Ich weiß nicht, ob ich grundsätzlich zu anhänglich bin. In der letzten Beziehung als wir unser letztes Treffen planten (zu dem Zeitpunkt wusste ich nicht, dass es das letzte sein würde) war ich diejenige, die es auf einen Tag später verschoben hat, weil ich eine Weihnachtsfeier hatte. Mein Ex fragte damals sogar, ob ich sie nicht ausfallen lassen würde, damit wir uns sehen können. Aber ich habe ihm gesagt, dass ich hingehen möchte und das habe ich auch gemacht. Also so ist es auch nicht, dass ich nur an seinem Rockzipfel hing. Er hat mir bei sowas aber auch oft widersprüchliche Signale gegeben. Mal waren es ihm zu viele Treffen, dann wieder zu wenige. Was soll ich davon halten?

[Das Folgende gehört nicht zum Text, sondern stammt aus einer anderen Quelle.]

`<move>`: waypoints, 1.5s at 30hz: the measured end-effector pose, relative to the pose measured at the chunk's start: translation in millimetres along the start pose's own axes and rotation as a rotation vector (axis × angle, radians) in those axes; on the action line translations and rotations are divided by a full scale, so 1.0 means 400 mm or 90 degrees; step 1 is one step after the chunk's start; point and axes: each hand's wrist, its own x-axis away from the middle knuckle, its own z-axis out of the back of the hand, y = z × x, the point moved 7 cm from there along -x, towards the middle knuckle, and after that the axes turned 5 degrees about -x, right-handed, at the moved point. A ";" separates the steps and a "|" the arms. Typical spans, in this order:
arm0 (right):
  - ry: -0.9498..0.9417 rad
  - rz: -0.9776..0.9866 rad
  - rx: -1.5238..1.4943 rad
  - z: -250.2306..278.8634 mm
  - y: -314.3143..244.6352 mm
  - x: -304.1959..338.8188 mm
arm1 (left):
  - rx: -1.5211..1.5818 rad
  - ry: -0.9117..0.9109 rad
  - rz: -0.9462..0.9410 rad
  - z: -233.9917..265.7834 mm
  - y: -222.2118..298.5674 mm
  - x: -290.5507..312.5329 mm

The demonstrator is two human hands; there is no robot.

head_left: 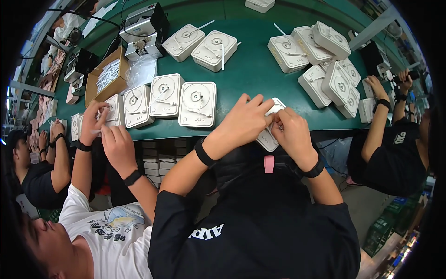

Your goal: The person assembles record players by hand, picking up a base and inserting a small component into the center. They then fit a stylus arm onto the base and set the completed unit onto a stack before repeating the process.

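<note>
The left hand (pixel 251 116) and right hand (pixel 293 134) touch a white box (pixel 267 141) by the green surface's (pixel 253 51) near edge; I can't tell their grip.

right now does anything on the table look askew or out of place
Yes, mildly: the pile of white boxes at right looks jumbled, some tilted and overlapping, whereas the row of boxes at left stands side by side. A white strip also juts past one box's edge. I see no spill.
</note>
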 end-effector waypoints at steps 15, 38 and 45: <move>0.144 0.047 -0.186 0.054 0.030 0.069 | -0.003 -0.135 -0.028 -0.016 0.044 -0.043; 0.079 0.164 -0.174 0.068 0.057 0.049 | 0.060 -0.095 -0.008 -0.025 0.069 -0.080; 0.093 0.142 -0.175 0.073 0.093 0.058 | -0.101 -0.136 -0.037 0.005 0.158 -0.074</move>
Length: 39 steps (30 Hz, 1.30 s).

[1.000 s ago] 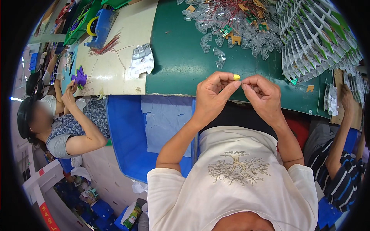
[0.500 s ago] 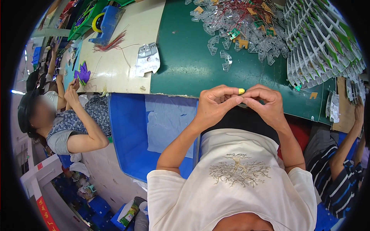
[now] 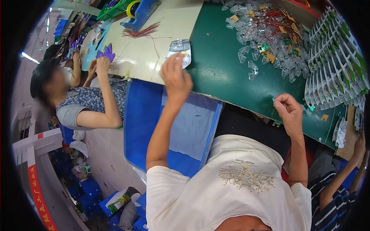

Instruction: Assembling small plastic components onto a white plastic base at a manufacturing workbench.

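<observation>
My left hand (image 3: 176, 79) reaches over a silver-white shaped piece (image 3: 184, 46) on the cream tabletop. Its fingers are bent and slightly blurred but a little apart, and a small yellow bit (image 3: 185, 53) shows by the fingertips. Whether that bit is worn on a finger or held I cannot tell. Above the green tabletop's front edge, my right hand (image 3: 291, 113) is closed in a pinch. A tiny pale, clear-looking piece (image 3: 274, 99) shows at its fingertips; its kind is too small to make out. Below it, a small green part (image 3: 276, 123) sits at the table edge.
A heap of clear plastic parts (image 3: 252, 70) with red wires lies at the back, beside stacked green-and-clear pieces (image 3: 333, 57). Red wires (image 3: 142, 30) lie near a blue tape dispenser (image 3: 140, 17). A blue bin (image 3: 135, 115) stands below the table. People sit at both sides.
My hands were together at the table edge with the yellow bit between them. They have parted: the left moved left to the silver-white piece, the right moved right. The whole view has shifted.
</observation>
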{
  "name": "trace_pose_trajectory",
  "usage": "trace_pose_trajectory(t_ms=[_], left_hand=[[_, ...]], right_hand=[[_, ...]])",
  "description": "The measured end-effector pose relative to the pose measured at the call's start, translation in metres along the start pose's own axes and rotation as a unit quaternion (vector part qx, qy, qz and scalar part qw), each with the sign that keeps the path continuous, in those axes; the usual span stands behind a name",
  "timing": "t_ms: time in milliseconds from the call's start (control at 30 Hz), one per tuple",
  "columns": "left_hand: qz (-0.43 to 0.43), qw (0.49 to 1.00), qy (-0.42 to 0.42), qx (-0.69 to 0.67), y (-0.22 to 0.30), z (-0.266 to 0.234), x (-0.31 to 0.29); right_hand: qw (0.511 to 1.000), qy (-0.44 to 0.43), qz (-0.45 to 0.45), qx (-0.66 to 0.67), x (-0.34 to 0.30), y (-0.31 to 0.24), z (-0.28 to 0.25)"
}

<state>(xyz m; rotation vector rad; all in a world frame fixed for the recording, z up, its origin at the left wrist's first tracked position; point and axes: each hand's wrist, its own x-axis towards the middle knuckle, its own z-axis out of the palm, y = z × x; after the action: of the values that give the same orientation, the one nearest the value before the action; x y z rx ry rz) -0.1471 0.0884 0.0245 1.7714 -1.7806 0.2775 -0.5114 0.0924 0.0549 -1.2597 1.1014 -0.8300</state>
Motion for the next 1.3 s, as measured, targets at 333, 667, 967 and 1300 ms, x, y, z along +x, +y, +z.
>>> trace_pose_trajectory(t_ms=[333,667,967,1300], left_hand=[[0.185,0.983,0.000,-0.020,0.068,0.010,-0.043],[0.199,0.959,-0.136,-0.148,0.155,0.025,-0.074],[0.236,0.920,-0.176,-0.259,0.116,0.035,0.021],[0.139,0.937,-0.222,-0.229,0.101,0.048,0.006]], right_hand=[[0.995,0.048,-0.013,-0.088,-0.004,-0.012,-0.018],[0.888,-0.010,-0.243,-0.391,0.009,-0.002,0.016],[0.821,-0.092,-0.258,-0.502,0.009,-0.001,0.014],[0.829,-0.037,-0.237,-0.506,0.000,0.003,0.010]])
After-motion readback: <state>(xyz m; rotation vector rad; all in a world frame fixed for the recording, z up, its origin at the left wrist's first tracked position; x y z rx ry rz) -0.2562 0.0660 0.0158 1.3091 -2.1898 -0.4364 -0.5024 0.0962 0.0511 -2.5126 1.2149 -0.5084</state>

Aber zugegeben, es gab sicher viele Momente, wo ich die anhänglichere war. Das traurige ist, er hat das nie so mit mir kommuniziert, dass es ihn stört und bis zu dem Zeitpunkt, als ich anfing, dieses Ungleichgewicht zu spüren, hatte ich auch überhaupt keine Ahnung. Eigentlich hat er mir das Gefühl gegeben, dass es für ihn auch schön ist. Als ich zum Ende merkte, dass er sich zurückzieht, bin ich natürlich innerlich in Panik ausgebrochen. Da kam die Frage in mir auf, ob ich mich auch zurückziehen soll und dann aber die Entscheidung, es nicht zu tun, weil das keine gute Beziehung sein kann, wenn man solche Spielchen spielen muss.

Was ich nicht verstehe, es gibt so viele Leute, die als wesentlich unselbstständiger, hilfloser und auch (finanziell) abhängiger sehen würde als mich, die auch Beziehungen haben. Und ich kriege es nicht gebacken.

Ich habe gerade das Gefühl, dass mir das alles zu kompliziert ist. Vielleicht bin ich auch völlig beziehungsunfähig. Vielleicht reihe ich mich doch ein zu meinem Bruder und meinem Cousin, die beide so frustriert von Beziehungen sind, dass sie alleine bleiben wollen.
Eigentlich wollte ich das nie. Aber dieses jetzt schon monatelange Trauern nachdem ich sitzen gelassen wurde und vielleicht die Erkenntnis, dass eine Beziehung, so wie ich sie mir vorstelle, nie funktionieren wird, lässt mich echt zweifeln, ob ich mir das nochmal antun soll.